As a cardinal, Bergoglio was associated with Communion and Liberation, a Catholic evangelical lay movement of the type known as associations of the faithful. He sometimes made appearances at the annual gathering known as the Rimini Meeting held during the late summer months in Italy. In 2005, Cardinal Bergoglio authorized the request for beatification—the third step toward sainthood—for six members of the Pallottine community murdered in the San Patricio Church massacre. At the same time, Bergoglio ordered an investigation into the murders themselves, which had been widely blamed on the National Reorganization Process, the military junta that ruled Argentina at the time.
Bergoglio was the subject of allegations regarding the Argentine Navy's kidnapping of two Jesuit priests, Orlando Yorio and Franz Jalics, in May 1976, during Argentina's Dirty War. He feared for the priests' safety and had tried to change their work prior to their arrest; contrary to reports, he did not try to throw them out of the Jesuit order. In 2005, Myriam Bregman, a human rights lawyer, filed a criminal complaint against Bergoglio, as superior in the Society of Jesus of Argentina, accusing him of involvement in the kidnapping. Her complaint did not specify how Bergoglio was involved; Bergoglio's spokesman flatly denied the allegations. The complaint was ultimately dismissed. The priests were tortured, but were found alive five months later, drugged and semi-naked. Yorio accused Bergoglio of effectively handing them over to the death squads by declining to tell the authorities that he endorsed their work. Yorio, who died in 2000, said in a 1999 interview that he believed that Bergoglio did nothing "to free us, in fact just the opposite". Jalics initially refused to discuss the complaint after moving into seclusion in a German monastery. Two days after the election of Francis, Jalics issued a statement confirming the kidnapping and attributing the cause to a former lay colleague who became a guerrilla, was captured, then named Yorio and Jalics when interrogated. The following week, Jalics issued a second, clarifying statement: "It is wrong to assert that our capture took place at the initiative of Father Bergoglio (…) the fact is, Orlando Yorio and I were not denounced by Father Bergoglio."
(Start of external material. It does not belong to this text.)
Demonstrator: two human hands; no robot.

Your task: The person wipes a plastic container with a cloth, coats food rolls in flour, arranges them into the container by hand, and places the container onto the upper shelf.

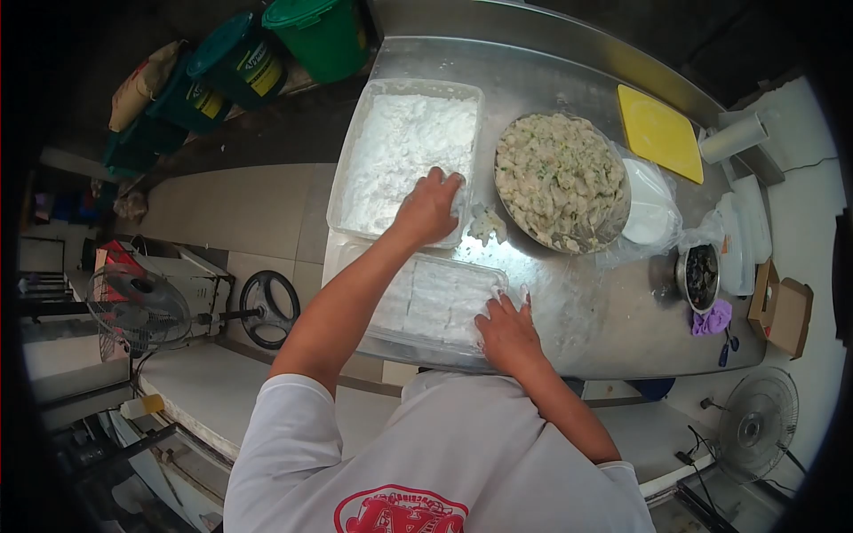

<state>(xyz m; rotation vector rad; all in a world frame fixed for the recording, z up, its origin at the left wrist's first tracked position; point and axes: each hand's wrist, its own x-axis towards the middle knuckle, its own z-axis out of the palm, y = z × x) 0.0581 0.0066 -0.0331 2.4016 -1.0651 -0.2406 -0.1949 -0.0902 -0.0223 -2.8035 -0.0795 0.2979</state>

Bergoglio told his authorized biographer, Sergio Rubin, that after the priests' imprisonment, he worked behind the scenes for their release; Bergoglio's intercession with dictator Jorge Rafael Videla on their behalf may have saved their lives. Bergoglio also told Rubin that he had often sheltered people from the dictatorship on church property, and once gave his own identity papers to a man who looked like him, so he could flee Argentina. The interview with Rubin, reflected in the biography El jesuita, is the only time Bergoglio has spoken to the press about those events. Alicia Oliveira, a former Argentine judge, has also reported that Bergoglio helped people flee Argentina during the rule of the junta. Since Francis became pope, Gonzalo Mosca and José Caravias have related to journalists accounts of how Bergoglio helped them flee the Argentine dictatorship.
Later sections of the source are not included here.